Although they seemed to make a real effort, parenthood was not Nico and Lily’s strong suit. While they loved their son, they also loved the adventurous and glamorous lives they’d lived for so long. Having kept the condo in New York, they alternated between lavishing Kyle with gifts and sporadic bursts of attention, and disappearing for months at a time. Having Ellie and Nico, Sr., not to mention the mansion’s staff, on hand as replacement guardians probably made those choices easier for them.

But Kyle loved listening to his dad’s stories of his travels and adventures, and absorbed his fascination with the adventurers and “mystery men” of the early 20th Century. He would sit enthralled and quiet, so as not to be noticed and sent away, when his father’s exotic and exciting guests would visit, talking for hours about far-away places and mysterious events. He also loved the trips downstate to NYC with his mother and the time spent together at the condo there gave him both a love of live theater and a taste for fine clothes.

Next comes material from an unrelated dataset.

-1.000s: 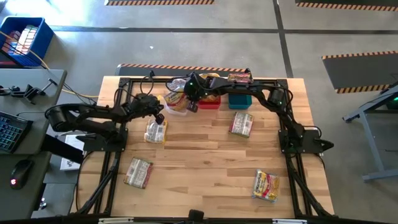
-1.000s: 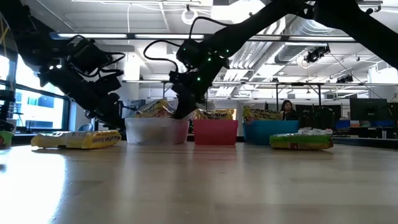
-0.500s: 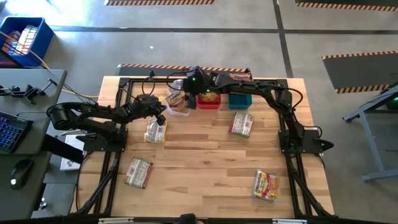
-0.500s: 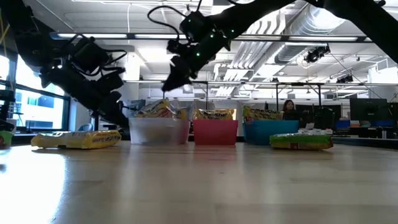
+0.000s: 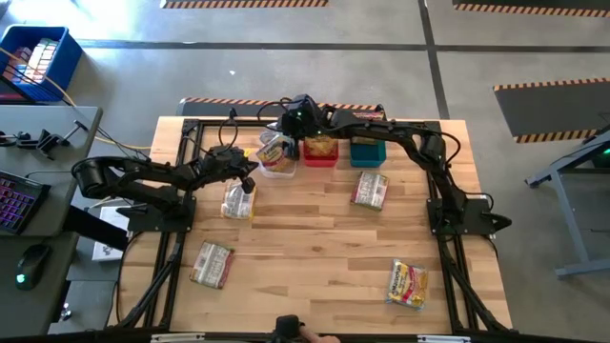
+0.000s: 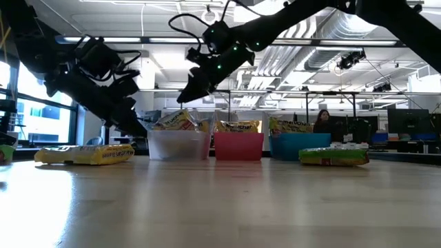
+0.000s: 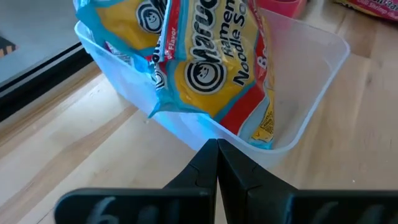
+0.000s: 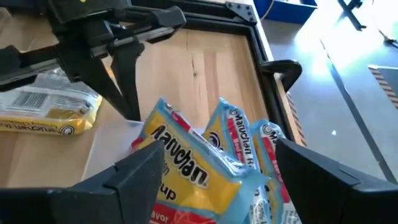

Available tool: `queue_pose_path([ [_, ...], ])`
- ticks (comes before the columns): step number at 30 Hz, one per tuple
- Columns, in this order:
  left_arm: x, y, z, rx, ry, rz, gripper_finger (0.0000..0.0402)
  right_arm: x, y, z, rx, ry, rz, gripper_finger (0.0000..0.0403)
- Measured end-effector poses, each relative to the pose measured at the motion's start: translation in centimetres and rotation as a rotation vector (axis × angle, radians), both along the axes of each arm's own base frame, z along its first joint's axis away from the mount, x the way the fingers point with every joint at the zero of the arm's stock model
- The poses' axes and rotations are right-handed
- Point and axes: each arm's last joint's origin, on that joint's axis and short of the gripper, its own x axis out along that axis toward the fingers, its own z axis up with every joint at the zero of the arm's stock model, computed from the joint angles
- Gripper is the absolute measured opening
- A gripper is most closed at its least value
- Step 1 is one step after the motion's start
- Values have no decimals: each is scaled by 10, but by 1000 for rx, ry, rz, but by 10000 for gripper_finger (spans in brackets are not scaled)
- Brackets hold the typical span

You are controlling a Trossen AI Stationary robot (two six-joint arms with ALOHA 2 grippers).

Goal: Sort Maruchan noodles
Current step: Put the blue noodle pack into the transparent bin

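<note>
The right hand (image 5: 286, 129) hangs above the clear bin (image 5: 274, 164) at the worktop's (image 5: 305, 257) 12 o'clock edge, its fingers (image 8: 140, 171) spread wide with nothing between them; directly under it lie blue-and-yellow packets (image 8: 193, 162) heaped in that bin. The left hand (image 5: 246, 176) sits low at about 10 o'clock, just short of the clear bin's near wall, its fingers (image 7: 214, 168) pressed together and empty, tips nearly at the bin's wall (image 7: 311, 93); whether they touch it cannot be told. Just beside this hand a silvery-yellow packet (image 5: 238, 201) lies flat on the wood. Outward from there, the red bin (image 5: 320, 152) and teal bin (image 5: 368, 152) stand in a row to the clear one's 3 o'clock side, each with packets in it. A reddish packet (image 5: 370, 190) lies near the teal bin, another packet (image 5: 212, 264) lies at about 8 o'clock and one more (image 5: 407, 284) at about 4 o'clock. The left wrist view alone shows the clear bin's packets standing tilted against one another. The low view alone shows the right hand (image 6: 189, 89) raised well clear of the bin tops, and a person (image 6: 321, 120) seated in the room behind. Only the high view shows the three loose packets farther out on the worktop.
</note>
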Motion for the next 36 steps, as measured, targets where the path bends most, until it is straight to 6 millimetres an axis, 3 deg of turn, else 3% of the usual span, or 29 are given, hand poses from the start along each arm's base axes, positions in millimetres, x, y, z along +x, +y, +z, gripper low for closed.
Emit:
queue_pose_path([
  [7, -3, 3, 3, 64, 28, 97, 6, -5, 1, -4, 40, 67, -10, 291],
  [12, -7, 0, 11, 81, 24, 76, 22, -14, 2, 7, 48, 93, -20, 287],
  [23, -19, 13, 20, -82, -119, 35, 30, -22, 2, 17, 72, 108, -36, 219],
  [36, -8, 33, 45, -78, -22, 22, 137, -24, 3, 14, 89, 144, -36, 211],
])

Sadly, this idyllic (at least in his memory) time came to an end just after the turn of the new century. The summer before his 11th birthday, Kyle’s father disappeared while traveling in Africa. He was to have met up with an SI group in Buranda, but apparently never arrived. SI itself instituted a search, but nothing was ever conclusively learned about Nico Steiner, Jr.’s disappearance. Lily, who had decided at the last minute not to go with her husband, so as to attend Kyle’s Little League playoff game, took the news poorly. She spent increasing amounts of time at the condo in NYC, and although Kyle would visit occasionally, the visits never seemed to go well. Lily’s drinking also seemed to increase, but this was something Kyle wouldn’t really understand until looking back years later.

The immediate result, however, was clear enough — the boy spent most of his time over the next year with his grandmother. She had always really been his primary maternal figure, and as he got older they had begun to find a shared a love of pure science. Ellie had encouraged him towards chemistry, which was her own main passion, and he liked it well enough. But when his passion for theoretical physics became obvious she was quick to help him grow in that direction as well. By the time he turned 12 he was spending almost all his free time in her lab, working on various projects in both chemistry and physics.

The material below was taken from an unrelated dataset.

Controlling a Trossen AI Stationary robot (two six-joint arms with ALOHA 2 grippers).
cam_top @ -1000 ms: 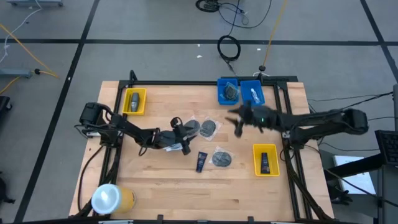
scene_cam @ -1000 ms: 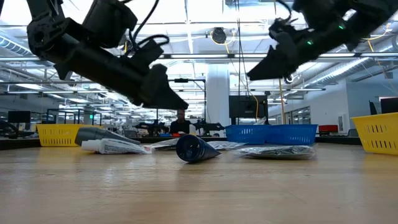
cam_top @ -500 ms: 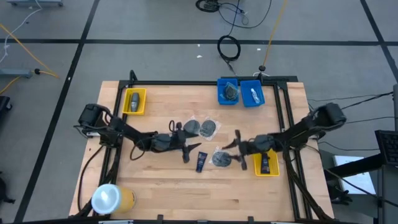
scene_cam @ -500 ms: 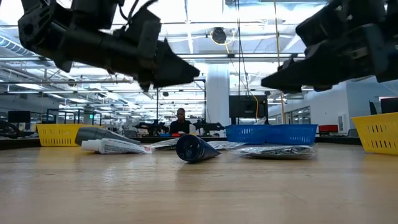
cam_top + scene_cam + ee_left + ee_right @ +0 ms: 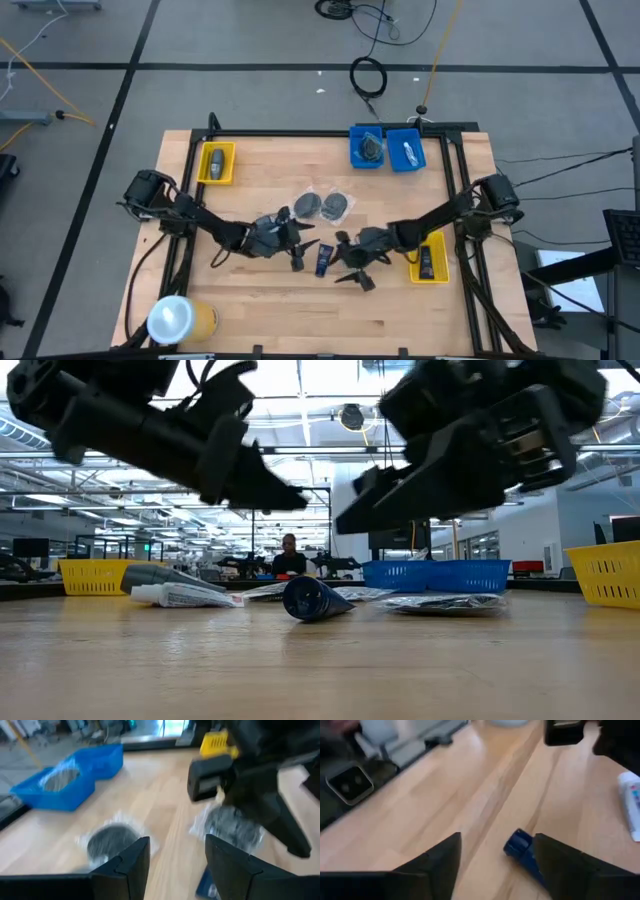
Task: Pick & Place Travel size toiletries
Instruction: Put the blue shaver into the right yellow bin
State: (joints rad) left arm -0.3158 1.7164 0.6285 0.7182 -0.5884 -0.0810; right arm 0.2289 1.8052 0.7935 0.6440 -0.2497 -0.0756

On the night of 21 June 2003 Kyle’s world again took a sharp turn into tragedy. He was awakened in the early hours of the morning by his grandfather, who was crying and obviously distraught. He was forced to tell the confused boy that his mother was dead, killed in a car crash somewhere between the city and Ithaca. Kyle was never able to get much in the way of details from his grandparents, but over time he began to suspect she had been drunk. He then began to worry that maybe she had killed someone else in the accident, forcing his grandparents to admit that it had been a single car accident.

Lily was buried in Ithaca, NY, her hometown, and a second marker was placed next to hers for Nico, Jr., although there was no body to bury in his case. Nico, Sr. passed away a little over a year later… of grief, his grandmother always insisted. She herself was devastated by the double loss – for all that Lily sometimes aggravated her, she had loved her like the daughter she’d never had, and her son had been her great love, if not her great joy. Kyle was that joy, however, and she had to go on for him, if for no other reason.

As with his father, she insisted that he attend public high school, but she also tutored him herself and got him into science classes at Cornell in his junior and senior years. He took up the épée, as fencing had been the one sport his father had been both good at and enthusiastic about – Doc Savage had been a skilled swordsman, after all, he’d told his son. Kyle excelled in school, and that, along with his demonstrable aptitude for the sciences, got him admittance to the prestigious Massachusetts Institute of Technology. He was pleased to learn that the school actually had a fencing team, and he went out for it his freshman year.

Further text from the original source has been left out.